- Film poster
- Directed by: Flaviano Quispe
- Screenplay by: Flaviano Quispe
- Based on: Ushanan Jampi by Enrique López Albújar
- Produced by: Flaviano Quispe
- Starring: Percy Pacco Fernando Pacori Mamani Flaviano Quispe
- Cinematography: Fabián Yto Yucra
- Production company: Contacto Producciones
- Release date: 2001;
- Running time: 114 minutes
- Country: Peru
- Languages: Spanish Quechua

= El abigeo =

El abigeo (lit. 'The cattle rustler') is a 2001 Peruvian crime drama film written, produced, co-starred and directed by Flaviano Quispe in his directorial debut.

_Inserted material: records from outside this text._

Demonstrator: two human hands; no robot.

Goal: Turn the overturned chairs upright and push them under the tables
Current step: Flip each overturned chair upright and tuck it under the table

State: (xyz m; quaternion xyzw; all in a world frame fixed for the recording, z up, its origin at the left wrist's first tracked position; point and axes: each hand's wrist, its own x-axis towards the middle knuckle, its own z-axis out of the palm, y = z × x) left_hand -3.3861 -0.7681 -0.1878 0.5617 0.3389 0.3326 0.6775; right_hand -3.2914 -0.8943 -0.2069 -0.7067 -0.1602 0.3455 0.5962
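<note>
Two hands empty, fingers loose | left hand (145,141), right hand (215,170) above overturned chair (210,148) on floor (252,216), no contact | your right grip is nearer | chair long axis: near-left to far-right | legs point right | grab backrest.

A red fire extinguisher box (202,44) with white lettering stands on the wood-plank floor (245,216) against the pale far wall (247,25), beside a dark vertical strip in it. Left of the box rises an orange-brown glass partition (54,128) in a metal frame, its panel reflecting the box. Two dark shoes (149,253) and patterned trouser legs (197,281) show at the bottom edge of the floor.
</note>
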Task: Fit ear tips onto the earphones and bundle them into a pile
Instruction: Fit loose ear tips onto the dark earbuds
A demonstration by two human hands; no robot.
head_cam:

Starring Percy Pacco, Fernando Pacori Maman and Flaviano Quispe. It is based on Ushanan Jampi, one of the "Andean Tales" by Enrique López Albújar.

== Synopsis ==
José Maylli, grandson of an old peasant woman, commits the crime of cattle theft three times. This fact is taken as an affront by the community members who proceed to capture the cattle raider, torture him and mass hit, finally they sentence him to leave and not return. Never, on pain of death. However, once in the city, Maylli, plunged in sadness, does not resign himself to the expulsion, two forces attract him to his land: his grandmother and her hut, so he decides to continue the journey carrying gifts and a firearm. prevention.

== Cast ==

- Percy Pacco Lima
- Flaviano Quispe
- Fernando Pacori Mamani
- Victoria Ylaquito Zapana
- Ney Torres Humpire
- Nelly Gonzáles
- Yeni Benique Benique

== Reception ==
The film was seen by 250,000 spectators throughout its run in Peruvian cinemas.